Ripple’s XRP-based ODL pilot in Japan reduced cross-border payment costs by nearly 60% and shortened settlement times, highlighting potential competition with SWIFT.

TokenPost.ai

Ripple’s XRP Ledger-based payments stack is back in focus after a Japanese cross-border settlement pilot found that Ripple’s ‘On-Demand Liquidity’ (ODL) model cut transaction costs by nearly 60% versus traditional SWIFT rails while shortening settlement times by one to three days—renewing debate over whether blockchain-based infrastructure can meaningfully compete with legacy banking networks.

The results, disclosed from a recent proof-of-concept involving Japan’s financial sector, indicate that ODL—Ripple’s product that uses XRP as a ‘bridge asset’ to source liquidity between currencies—can reduce the frictions typically associated with correspondent banking. In conventional international transfers, funds often pass through multiple intermediaries, adding fees and extending settlement into multi-day windows. By contrast, ODL is designed to convert funds into XRP and out again on demand, reducing the need for pre-funded accounts and compressing processing time closer to real-time settlement.
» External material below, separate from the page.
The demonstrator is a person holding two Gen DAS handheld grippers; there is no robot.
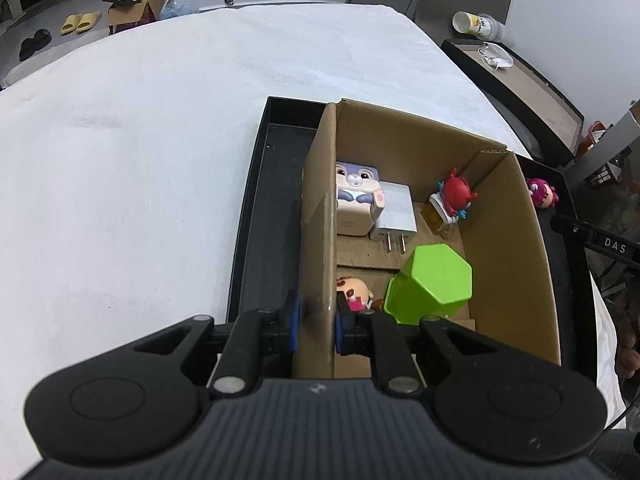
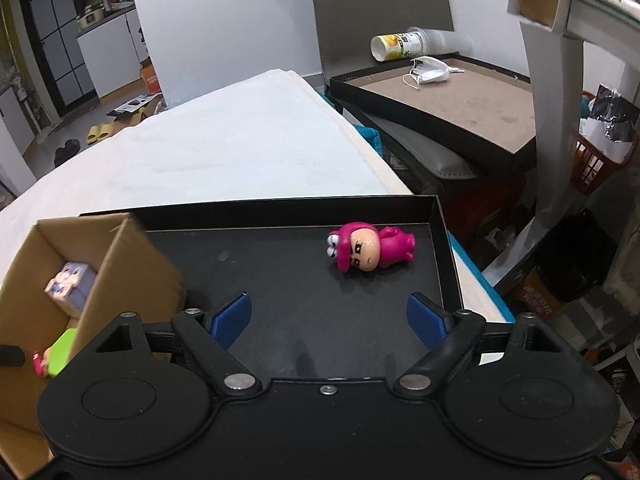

The Japan test is notable because it moves the discussion beyond theory and into operational conditions within a major payments market. Supporters argue the pilot underscores Ripple’s long-standing claim that XRP’s core utility lies in ‘cost efficiency’ and faster cross-border movement of value, particularly in corridors where FX conversion introduces layered charges. In this framework, XRP acts as a temporary settlement instrument rather than a long-term store of value.

Still, market participants say the harder question is not technical feasibility but ‘adoption’. Replacing or materially disintermediating SWIFT-centric workflows would require regulatory comfort, institutional risk approvals, integration with incumbents’ compliance tooling, and confidence that liquidity can scale reliably across currency corridors. Analysts note that even when pilots succeed, the path from test environments to production use is often slowed by procurement cycles, operational risk reviews, and the need to demonstrate resilience under peak volumes.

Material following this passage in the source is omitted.